* [Problem to work on]: Below are some records. Return exactly their lines from the one containing "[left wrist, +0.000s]" through the one containing "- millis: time", and drop the pictures.

* [The records]:
============================================================
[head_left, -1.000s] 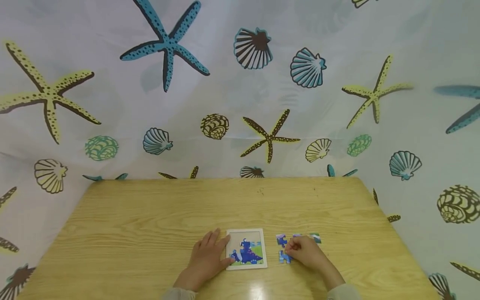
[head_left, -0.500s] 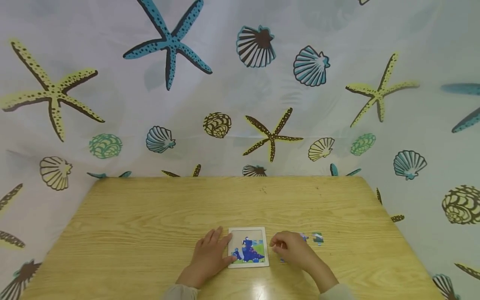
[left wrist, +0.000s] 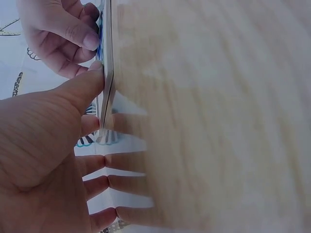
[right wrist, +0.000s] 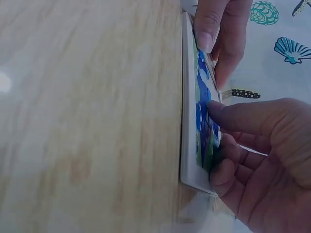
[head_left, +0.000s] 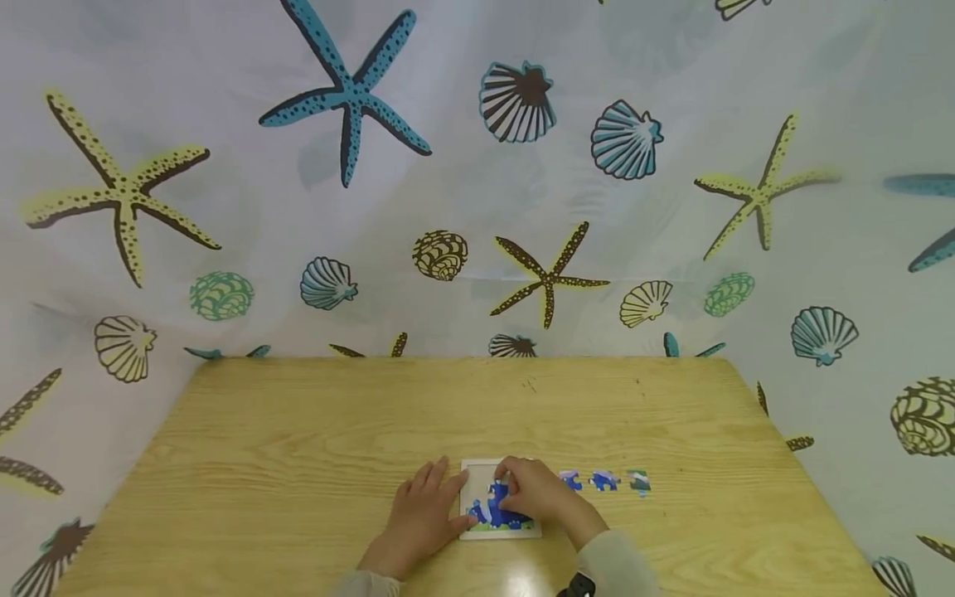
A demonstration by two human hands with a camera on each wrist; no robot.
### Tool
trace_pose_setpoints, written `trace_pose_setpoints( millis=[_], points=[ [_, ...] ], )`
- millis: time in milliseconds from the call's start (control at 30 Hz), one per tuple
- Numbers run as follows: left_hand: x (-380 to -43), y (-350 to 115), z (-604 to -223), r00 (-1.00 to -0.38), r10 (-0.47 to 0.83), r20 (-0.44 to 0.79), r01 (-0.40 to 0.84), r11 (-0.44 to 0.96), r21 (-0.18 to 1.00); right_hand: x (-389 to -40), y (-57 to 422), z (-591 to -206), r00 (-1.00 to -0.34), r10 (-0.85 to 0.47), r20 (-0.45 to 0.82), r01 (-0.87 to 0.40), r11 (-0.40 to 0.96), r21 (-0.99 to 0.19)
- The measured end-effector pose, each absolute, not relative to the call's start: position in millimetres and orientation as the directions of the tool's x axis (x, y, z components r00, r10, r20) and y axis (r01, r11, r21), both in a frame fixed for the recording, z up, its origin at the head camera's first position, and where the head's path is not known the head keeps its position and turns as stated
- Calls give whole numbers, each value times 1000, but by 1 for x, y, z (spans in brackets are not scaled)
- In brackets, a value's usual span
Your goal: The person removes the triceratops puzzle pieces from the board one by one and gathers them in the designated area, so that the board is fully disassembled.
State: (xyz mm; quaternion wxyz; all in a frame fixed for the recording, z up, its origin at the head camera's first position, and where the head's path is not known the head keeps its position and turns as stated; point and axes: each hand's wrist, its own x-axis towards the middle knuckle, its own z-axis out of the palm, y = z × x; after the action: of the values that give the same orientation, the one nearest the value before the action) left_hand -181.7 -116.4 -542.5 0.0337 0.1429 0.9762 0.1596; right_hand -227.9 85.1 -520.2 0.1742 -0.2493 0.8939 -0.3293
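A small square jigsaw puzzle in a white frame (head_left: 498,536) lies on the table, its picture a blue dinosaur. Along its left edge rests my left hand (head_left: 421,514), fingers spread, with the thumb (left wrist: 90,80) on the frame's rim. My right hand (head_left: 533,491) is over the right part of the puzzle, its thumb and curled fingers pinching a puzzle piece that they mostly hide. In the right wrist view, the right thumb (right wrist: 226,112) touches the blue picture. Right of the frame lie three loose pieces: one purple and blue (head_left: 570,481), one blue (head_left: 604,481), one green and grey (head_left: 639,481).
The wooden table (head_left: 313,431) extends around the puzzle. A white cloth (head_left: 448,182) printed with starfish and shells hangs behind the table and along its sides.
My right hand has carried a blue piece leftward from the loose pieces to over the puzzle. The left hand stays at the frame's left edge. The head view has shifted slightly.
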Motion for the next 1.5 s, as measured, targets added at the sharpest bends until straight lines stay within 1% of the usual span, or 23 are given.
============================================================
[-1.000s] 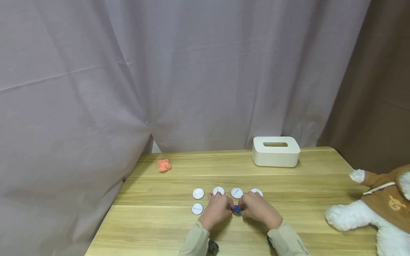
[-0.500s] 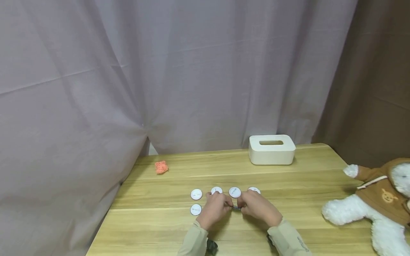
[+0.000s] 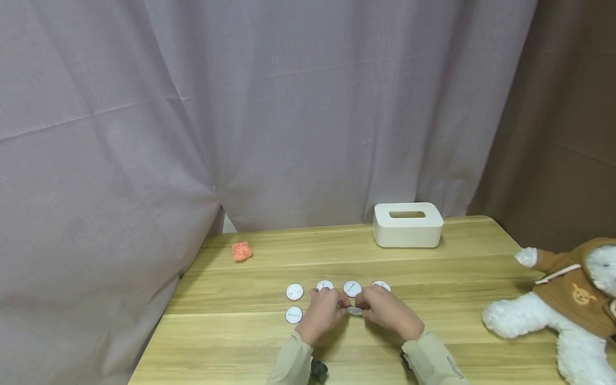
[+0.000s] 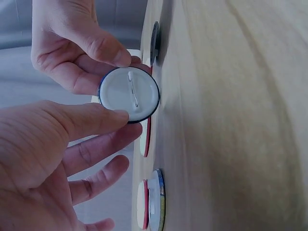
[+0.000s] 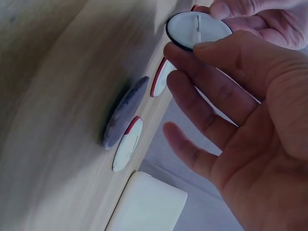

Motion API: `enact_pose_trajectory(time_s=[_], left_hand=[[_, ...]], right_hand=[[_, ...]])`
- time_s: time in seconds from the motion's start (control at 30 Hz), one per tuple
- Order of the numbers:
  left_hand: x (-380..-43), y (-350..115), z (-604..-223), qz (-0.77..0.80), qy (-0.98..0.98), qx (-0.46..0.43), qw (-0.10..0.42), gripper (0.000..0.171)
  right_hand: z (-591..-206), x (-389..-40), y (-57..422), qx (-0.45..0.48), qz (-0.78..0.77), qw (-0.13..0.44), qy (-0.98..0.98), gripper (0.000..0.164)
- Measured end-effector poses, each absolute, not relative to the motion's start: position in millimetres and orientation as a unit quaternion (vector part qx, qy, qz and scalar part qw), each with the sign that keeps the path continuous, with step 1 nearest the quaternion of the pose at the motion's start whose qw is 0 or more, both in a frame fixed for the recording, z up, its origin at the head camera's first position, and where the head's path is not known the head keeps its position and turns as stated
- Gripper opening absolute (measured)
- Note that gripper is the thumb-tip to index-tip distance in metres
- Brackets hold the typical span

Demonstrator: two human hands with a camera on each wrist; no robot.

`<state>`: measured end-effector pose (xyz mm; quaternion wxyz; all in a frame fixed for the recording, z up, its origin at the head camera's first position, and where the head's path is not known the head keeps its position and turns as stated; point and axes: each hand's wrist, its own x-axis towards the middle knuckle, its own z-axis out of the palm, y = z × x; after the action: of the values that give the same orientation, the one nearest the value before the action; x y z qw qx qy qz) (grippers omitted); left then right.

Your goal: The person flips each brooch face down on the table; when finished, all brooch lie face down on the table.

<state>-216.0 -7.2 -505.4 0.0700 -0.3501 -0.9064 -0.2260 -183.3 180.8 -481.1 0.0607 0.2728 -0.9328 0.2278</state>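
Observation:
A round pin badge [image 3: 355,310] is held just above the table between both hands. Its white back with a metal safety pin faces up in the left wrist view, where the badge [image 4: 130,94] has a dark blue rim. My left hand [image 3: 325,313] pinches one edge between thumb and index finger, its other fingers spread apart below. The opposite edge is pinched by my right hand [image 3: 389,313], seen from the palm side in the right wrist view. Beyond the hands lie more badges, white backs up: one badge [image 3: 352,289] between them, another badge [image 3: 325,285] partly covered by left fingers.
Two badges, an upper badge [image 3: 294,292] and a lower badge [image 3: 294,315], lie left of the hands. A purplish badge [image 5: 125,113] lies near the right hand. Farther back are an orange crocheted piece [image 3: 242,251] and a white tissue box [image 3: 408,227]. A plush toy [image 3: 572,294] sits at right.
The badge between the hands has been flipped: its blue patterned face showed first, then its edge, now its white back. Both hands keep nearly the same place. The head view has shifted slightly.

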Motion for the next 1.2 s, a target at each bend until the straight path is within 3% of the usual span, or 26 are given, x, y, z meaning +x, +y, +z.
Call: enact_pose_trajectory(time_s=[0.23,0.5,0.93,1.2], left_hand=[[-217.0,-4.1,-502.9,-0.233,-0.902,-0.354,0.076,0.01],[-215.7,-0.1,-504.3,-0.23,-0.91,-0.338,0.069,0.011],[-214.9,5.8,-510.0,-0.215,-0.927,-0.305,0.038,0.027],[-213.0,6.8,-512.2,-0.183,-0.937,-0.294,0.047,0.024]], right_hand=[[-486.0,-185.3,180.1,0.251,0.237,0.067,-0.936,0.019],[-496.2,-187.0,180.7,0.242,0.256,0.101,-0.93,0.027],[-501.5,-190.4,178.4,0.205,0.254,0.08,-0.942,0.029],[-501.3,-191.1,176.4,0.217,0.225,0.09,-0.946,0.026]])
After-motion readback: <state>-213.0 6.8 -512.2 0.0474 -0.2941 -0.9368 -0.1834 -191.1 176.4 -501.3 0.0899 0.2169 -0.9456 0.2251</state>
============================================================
* [Your solution]:
[left wrist, +0.000s] 
[right wrist, +0.000s] 
[head_left, +0.000s] 
A demonstration by two human hands with a camera on each wrist; no robot.
### Tool
trace_pose_setpoints, written `trace_pose_setpoints( millis=[_], points=[ [_, ...] ], )`
- millis: time in milliseconds from the call's start (control at 30 Hz), one per tuple

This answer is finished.